Manolis Katevenis (Forth)

Tasks of parallel or parallelized programs cooperate with each other by exchanging data, which get transferred from one local or cache memory to another. If we let hardware prefetchers and cache coherence perform these transfers, significant network bandwidth (and energy) are consumed, especially under directory-based coherence, and extra latencies occur when prefetchers fail to correctly predict software behavior. Recent advances in programming models and runtime systems allow runtime libraries to know when specific software objects should be transferred, from where to where, during task scheduling and execution, thus explicitely managing locality and economizing on network packets and energy.

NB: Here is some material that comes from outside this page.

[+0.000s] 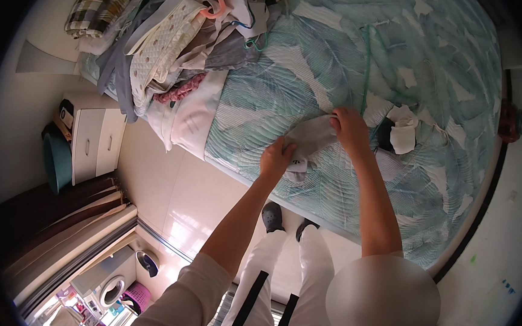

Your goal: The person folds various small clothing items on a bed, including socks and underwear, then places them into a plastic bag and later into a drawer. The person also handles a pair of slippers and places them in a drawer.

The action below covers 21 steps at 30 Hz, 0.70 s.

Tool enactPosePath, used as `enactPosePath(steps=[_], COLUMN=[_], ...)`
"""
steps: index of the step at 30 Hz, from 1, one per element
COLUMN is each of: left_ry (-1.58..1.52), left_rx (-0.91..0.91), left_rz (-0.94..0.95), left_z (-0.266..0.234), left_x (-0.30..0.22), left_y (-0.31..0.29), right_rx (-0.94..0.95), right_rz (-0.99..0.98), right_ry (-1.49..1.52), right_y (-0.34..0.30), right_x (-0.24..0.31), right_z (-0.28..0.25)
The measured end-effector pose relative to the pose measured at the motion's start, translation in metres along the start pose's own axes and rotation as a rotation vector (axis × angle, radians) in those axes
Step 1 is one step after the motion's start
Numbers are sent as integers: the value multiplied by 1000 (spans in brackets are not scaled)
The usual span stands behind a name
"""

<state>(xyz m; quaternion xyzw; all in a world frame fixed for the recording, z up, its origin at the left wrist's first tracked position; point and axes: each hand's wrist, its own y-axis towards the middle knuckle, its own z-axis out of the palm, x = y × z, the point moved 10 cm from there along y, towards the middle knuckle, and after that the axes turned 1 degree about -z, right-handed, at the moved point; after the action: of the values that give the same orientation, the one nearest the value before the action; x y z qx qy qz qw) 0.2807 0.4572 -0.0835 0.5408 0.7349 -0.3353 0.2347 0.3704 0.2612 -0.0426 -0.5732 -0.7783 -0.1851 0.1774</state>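
A grey sock [312, 135] is stretched between my two hands just above the bed. My left hand [276, 156] pinches its near-left end, where a paler part with a small black mark hangs down. My right hand [349, 130] grips the other end, fingers closed on the cloth. To the right of my right hand, a white bundled sock [403, 129] lies against a black piece of cloth [384, 134]. Partly behind my right forearm is a flat greyish cloth [388, 164], whose kind I cannot make out.
Green leaf-patterned bedding [317, 58] covers the bed. At its far left lies a heap of clothes [166, 53] with a pink hanger [216, 5]. A white cabinet [96, 142] and a teal basin [57, 158] stand left; a washing machine [104, 282] is lower left.
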Motion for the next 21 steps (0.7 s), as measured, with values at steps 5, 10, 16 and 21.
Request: enactPosePath(steps=[5, 10, 16, 21], left_ry=[157, 204, -418, -838], left_rx=[-103, -389, -145, 413], left_rz=[72, 151, 245, -219], left_z=[13, -24, -12, 13], left_x=[6, -12, 14, 26], left_y=[5, -17, -6, 13], right_rx=[-324, -261, 93, 73], right_rz=[24, 86, 295, 497], right_ry=[-128, -90, 864, 1114], right_y=[-8, -16, -28, -45], right_x=[-4, -12, -44, -71], right_z=[9, 13, 18, 35])
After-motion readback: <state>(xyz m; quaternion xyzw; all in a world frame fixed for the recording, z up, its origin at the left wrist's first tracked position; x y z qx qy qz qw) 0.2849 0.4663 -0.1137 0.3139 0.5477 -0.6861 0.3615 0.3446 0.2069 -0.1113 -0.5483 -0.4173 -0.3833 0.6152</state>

We argue that the runtime tables that contain such knowledge for explicit communication fulfill goals analogous to coherence directories, and can thus obviate hardware coherence. Furthermore, these runtime tables also serve functions analogous to page tables, and thus traditional virtual memory could perhaps be replaced by a simpler scheme, used for protection purposes only. In such new systems, the runtime instructs the hardware to replicate or migrate entire (variable-size) "objects", rather than individual cache lines or pages one at a time. When a large data structure spans several such objects, inter-object pointers are a problem. We argue for a new breed of parallel data structures and algorithms that operate in units of objects that are larger than the traditional small data structure nodes, in a way analogous to what the data base community has done long time ago for disk-resident data.